Activity
Please transcribe the listing in its entirety, character for character.

Supplied information
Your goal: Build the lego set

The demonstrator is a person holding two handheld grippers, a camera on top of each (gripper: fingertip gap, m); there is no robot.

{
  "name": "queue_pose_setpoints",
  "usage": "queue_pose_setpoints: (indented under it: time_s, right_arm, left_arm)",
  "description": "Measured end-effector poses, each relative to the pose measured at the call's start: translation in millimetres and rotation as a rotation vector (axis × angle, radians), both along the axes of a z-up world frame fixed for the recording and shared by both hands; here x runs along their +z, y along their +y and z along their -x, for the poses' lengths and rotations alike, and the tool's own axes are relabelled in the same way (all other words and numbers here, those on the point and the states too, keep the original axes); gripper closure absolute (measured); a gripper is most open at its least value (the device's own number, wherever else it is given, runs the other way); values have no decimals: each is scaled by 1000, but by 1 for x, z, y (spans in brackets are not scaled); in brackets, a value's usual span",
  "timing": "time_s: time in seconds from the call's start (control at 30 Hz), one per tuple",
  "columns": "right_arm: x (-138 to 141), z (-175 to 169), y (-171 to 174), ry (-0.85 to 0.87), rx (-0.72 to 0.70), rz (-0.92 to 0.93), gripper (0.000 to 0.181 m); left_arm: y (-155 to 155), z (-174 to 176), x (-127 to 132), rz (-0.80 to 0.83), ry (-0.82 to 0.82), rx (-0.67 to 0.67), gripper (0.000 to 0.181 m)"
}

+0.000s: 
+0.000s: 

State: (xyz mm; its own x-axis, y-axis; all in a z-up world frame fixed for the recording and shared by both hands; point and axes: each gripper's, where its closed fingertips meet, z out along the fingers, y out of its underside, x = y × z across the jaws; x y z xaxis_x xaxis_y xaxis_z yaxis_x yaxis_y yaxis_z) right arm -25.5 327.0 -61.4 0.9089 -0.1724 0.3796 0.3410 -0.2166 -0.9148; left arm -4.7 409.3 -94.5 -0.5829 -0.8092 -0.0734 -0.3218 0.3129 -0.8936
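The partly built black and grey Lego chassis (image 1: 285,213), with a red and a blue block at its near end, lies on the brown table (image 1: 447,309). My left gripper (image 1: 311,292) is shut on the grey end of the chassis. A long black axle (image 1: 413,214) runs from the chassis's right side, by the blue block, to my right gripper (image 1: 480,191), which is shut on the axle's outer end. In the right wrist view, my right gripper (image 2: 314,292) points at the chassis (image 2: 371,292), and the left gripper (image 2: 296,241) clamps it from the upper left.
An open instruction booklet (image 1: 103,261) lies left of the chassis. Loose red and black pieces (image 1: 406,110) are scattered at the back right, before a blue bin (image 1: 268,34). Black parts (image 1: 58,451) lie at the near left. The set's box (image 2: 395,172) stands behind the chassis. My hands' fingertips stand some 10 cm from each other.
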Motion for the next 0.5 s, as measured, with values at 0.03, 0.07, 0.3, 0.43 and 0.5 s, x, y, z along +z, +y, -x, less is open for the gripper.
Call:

Exercise result
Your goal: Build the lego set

The demonstrator is a person holding two handheld grippers, a camera on top of each (gripper: fingertip gap, m); there is no robot.

{
  "name": "queue_pose_setpoints",
  "usage": "queue_pose_setpoints: (indented under it: time_s, right_arm, left_arm)",
  "description": "Measured end-effector poses, each relative to the pose measured at the call's start: translation in millimetres and rotation as a rotation vector (axis × angle, radians), both along the axes of a z-up world frame fixed for the recording and shared by both hands; here x runs along their +z, y along their +y and z along their -x, for the poses' lengths and rotations alike, and the tool's own axes are relabelled in the same way (all other words and numbers here, those on the point and the states too, keep the original axes); gripper closure absolute (measured); a gripper is most open at its least value (the device's own number, wherever else it is given, runs the other way); values have no decimals: each is scaled by 1000, but by 1 for x, z, y (spans in brackets are not scaled); in brackets, a value's usual span",
  "timing": "time_s: time in seconds from the call's start (control at 30 Hz), one per tuple",
  "columns": "right_arm: x (-138 to 141), z (-175 to 169), y (-171 to 174), ry (-0.85 to 0.87), rx (-0.72 to 0.70), rz (-0.92 to 0.93), gripper (0.000 to 0.181 m); left_arm: y (-155 to 155), z (-174 to 176), x (-127 to 132), rz (-0.80 to 0.83), ry (-0.82 to 0.82), rx (-0.67 to 0.67), gripper (0.000 to 0.181 m)"
}

+0.000s: 
+0.000s: 

State: (xyz mm; its own x-axis, y-axis; all in a z-up world frame fixed for the recording and shared by both hands; point and axes: each gripper's, where its closed fingertips meet, z out along the fingers, y out of its underside, x = y × z across the jaws; x y z xaxis_x xaxis_y xaxis_z yaxis_x yaxis_y yaxis_z) right arm -25.5 327.0 -61.4 0.9089 -0.1724 0.3796 0.3410 -0.2166 -0.9148; left arm -4.7 409.3 -94.5 -0.5829 -0.8092 -0.0734 -0.3218 0.3129 -0.8936
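The partly built black and grey Lego chassis (image 1: 285,213), with a red and a blue block at its near end, lies on the brown table (image 1: 447,309). My left gripper (image 1: 311,292) is shut on the grey end of the chassis. A long black axle (image 1: 413,214) runs from the chassis's right side, by the blue block, to my right gripper (image 1: 480,191), which is shut on the axle's outer end. In the right wrist view, my right gripper (image 2: 314,292) points at the chassis (image 2: 371,292), and the left gripper (image 2: 296,241) clamps it from the upper left.
An open instruction booklet (image 1: 103,261) lies left of the chassis. Loose red and black pieces (image 1: 406,110) are scattered at the back right, before a blue bin (image 1: 268,34). Black parts (image 1: 58,451) lie at the near left. The set's box (image 2: 395,172) stands behind the chassis. My hands' fingertips stand some 10 cm from each other.
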Motion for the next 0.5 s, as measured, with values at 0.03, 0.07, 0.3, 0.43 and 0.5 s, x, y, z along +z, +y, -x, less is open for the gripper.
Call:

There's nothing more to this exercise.